In Connect 4, there are up to six legal moves in any position.  In checkers there can be a dozen or so.  In chess, a couple dozen is typical.  As with tic-tac-toe there are positions where there is only one legal move, or only one that makes sense, but those are relatively rare in most games.

In go, there are typically more than a hundred different possible moves, and go positions tend not to be symmetrical.  Most of the time a reasonably strong human player will only be looking at a small portion of the possible moves.  In order to have any hope of analyzing a situation, a computer has to be able to narrow down the possibilities by a similar amount.  But to beat a human, it has to be able to find plays that a human will miss.

I've seen go described as a more "strategic" game, one that humans can develop a "feel" for that computers can't emulate, but that's not entirely true.  Tactics can be quite important.  Much of the strategy revolves around deciding which tactical battles to pursue and which to leave for later or abandon entirely.  At least, that's my understanding.  I'm not really a go player.

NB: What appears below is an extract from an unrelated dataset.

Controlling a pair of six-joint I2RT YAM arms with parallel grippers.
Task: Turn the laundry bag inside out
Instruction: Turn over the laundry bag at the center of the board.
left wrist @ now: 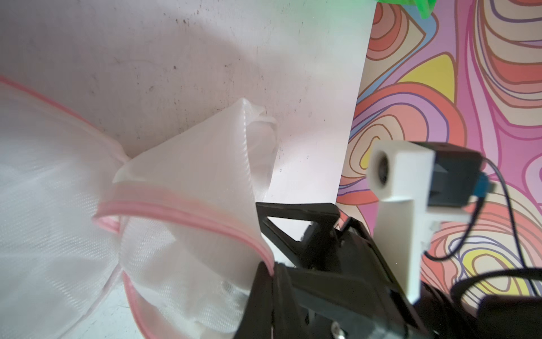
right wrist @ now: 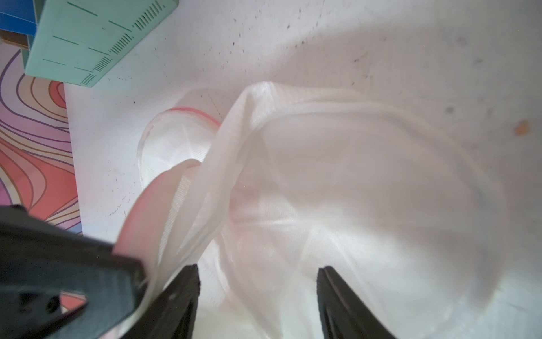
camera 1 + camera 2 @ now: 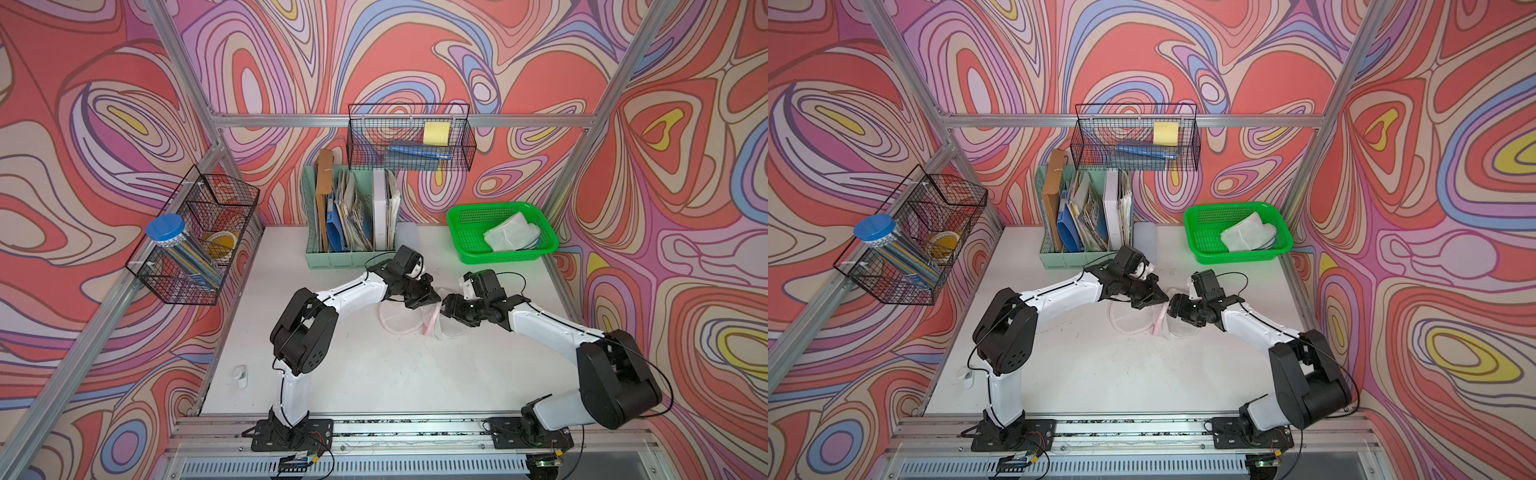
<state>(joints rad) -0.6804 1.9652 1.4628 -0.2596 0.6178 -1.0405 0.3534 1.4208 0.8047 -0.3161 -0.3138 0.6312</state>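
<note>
The left jaws are pinched shut on the pink hem (image 1: 187,207) of the laundry bag (image 3: 399,322). The right jaws stand spread apart, with loose mesh lying in the gap between them and not clamped.

At the far left a wire basket (image 3: 187,286) hangs from the wall frame, out over the tabletop's (image 3: 395,374) left edge. A small white object (image 3: 240,376) lies just inside that edge, well apart from everything else. The left arm (image 3: 353,291) reaches inward from its base at the front rail. Behind its wrist the mint file organizer (image 3: 349,257) stands against the back edge.

The bag lies mid-tabletop in two rounded, translucent lobes, with its hem lifted in a ridge between them where the two arms' tips meet. It is away from every edge. A broad open stretch of tabletop lies in front of it, between the two arm bases.

The right arm (image 3: 548,328) comes in from the right front. Behind it the green basket (image 3: 498,257) sits in the back right corner, near the tabletop's right edge.
</note>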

AlphaGo, and programs like it, solved the narrowing-down problem by doing what humans do: collecting advice from strong human players and studying games played by them.  Historically this has meant a programmer working with an expert player to formulate rules that computers can interpret, along with people combing through games to glean more rules.

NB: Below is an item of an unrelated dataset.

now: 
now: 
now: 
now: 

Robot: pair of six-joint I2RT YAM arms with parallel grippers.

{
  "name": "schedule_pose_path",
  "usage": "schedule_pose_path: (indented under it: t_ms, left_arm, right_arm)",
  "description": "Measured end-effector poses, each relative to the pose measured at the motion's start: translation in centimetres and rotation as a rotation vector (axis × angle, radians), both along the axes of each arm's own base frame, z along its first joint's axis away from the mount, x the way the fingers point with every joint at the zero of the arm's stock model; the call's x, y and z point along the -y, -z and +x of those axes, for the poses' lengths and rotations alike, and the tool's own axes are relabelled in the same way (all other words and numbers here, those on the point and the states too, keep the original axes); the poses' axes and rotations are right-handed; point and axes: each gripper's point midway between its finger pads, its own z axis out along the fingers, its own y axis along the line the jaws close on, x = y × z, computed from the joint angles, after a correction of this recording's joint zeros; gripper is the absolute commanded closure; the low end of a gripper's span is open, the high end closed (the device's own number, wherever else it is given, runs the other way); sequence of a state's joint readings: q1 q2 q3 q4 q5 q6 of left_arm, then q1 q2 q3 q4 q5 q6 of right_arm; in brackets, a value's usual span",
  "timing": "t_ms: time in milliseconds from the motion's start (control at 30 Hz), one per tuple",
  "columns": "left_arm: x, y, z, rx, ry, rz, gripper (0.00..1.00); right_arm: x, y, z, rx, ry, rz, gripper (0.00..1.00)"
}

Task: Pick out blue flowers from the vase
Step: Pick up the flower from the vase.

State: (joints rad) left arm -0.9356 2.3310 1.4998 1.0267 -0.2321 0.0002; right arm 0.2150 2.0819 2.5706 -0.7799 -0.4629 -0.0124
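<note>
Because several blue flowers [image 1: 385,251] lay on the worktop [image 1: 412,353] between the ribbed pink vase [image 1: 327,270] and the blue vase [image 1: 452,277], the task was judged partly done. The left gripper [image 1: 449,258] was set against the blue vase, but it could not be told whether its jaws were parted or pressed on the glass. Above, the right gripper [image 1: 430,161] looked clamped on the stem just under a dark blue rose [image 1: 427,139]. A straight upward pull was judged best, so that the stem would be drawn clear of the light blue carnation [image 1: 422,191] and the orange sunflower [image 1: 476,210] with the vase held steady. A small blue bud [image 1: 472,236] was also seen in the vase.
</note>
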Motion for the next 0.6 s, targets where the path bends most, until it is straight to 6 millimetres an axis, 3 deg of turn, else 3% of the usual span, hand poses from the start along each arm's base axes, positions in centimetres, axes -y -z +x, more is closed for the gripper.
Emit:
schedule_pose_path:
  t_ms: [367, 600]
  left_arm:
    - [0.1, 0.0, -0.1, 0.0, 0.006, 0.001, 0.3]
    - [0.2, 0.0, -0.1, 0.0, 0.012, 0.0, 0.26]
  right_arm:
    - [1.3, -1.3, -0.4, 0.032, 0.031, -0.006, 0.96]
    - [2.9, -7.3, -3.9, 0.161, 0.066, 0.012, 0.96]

As I understand it (and I don't know anything more about Deep Mind or AlphaGo than the public), AlphaGo used machine learning techniques to automate this process, but the source material was still games played by human players.  [Re-reading this in light of a more recent post, I see I left out a significant point: AlphaGo (and AlphaZero) encode their evaluation of positions -- their understanding of the game -- as neural networks rather than explicit rules.  While a competent coder could look at the code for explicit rules and figure out what they were doing, no on really knows how to decode what a neural network is doing, at least not to the same level of detail -- D.H. Jan 2019]

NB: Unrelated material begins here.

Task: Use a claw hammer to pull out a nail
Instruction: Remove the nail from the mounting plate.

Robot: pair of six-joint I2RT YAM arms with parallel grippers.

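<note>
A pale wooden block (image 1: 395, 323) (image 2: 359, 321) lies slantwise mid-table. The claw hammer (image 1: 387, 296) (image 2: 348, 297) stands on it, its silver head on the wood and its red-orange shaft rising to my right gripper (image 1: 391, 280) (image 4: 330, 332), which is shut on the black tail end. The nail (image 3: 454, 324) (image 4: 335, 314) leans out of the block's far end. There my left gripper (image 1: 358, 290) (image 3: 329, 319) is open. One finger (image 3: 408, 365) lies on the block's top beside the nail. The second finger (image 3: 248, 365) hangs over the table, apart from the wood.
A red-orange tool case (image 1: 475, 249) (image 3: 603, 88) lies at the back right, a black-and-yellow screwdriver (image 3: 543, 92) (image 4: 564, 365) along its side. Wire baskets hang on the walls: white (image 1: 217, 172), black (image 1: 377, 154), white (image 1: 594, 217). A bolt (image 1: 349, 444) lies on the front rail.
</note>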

The latest iteration (AlphaGo Zero, of course) dispenses with human input.  Rather than studying human games, it plays against itself, notes what works and what doesn't, and tries again after incorporating that new knowledge.  Since it's running on a pretty hefty pile of hardware, it can do this over and over again very quickly.

This approach worked out rather well.  AlphaGo Zero can beat the AlphaGo that beat Lee Sedol, making it presumably the strongest go player in the world.  [and it has since done the same thing with chess and shogi, though its superiority in chess is not clear-cut.  See the link above for more details.  -- D.H. Jan 2019]

On the one hand, this is not particularly surprising.  It's a classic example of what I call "dumb is smarter" on the other blog, where a relatively straightforward approach without a lot of built in assumptions can outperform a carefully crafted system with lots of specialized knowledge baked in.  This doesn't mean that dumb is necessarily smartest, only that it often performs better than one might expect, because the downside to specialized knowledge is specialized blind spots.

On the other hand, this is all undeniably spooky.  An AI system with no baked-in knowledge of human thought is able, with remarkably little effort, to outperform even the very best of us at a problem that had long been held up as something unreachable by AI, something that only human judgement could deal with effectively.  If computers can beat us at being human, starting essentially from scratch (bear in mind that the hardware that all this is running on is largely designed and built by machine these days), then what, exactly are we meat bags doing here?

So let's step back and look at the actual problem being solved: given a position on a go board, find the move that is most likely to lead to capturing the most stones and territory at the end of the game.

Put that way, this is a perfectly well-posed optimization problem of the sort that we've been using computers to solve for decades.  Generations, really, at this point.  Granted, one particular solution -- bashing out all possible continuations from a given position -- is clearly not best suited, but so what?  Finding the optimum shape -- or at least a better one -- for an airplane wing isn't well suited to that either, but we've made good progress on it anyway using different kinds of algorithms.

So "chess-style algorithms suck at go, therefore go is inherently hard" was a bad argument from the get-go.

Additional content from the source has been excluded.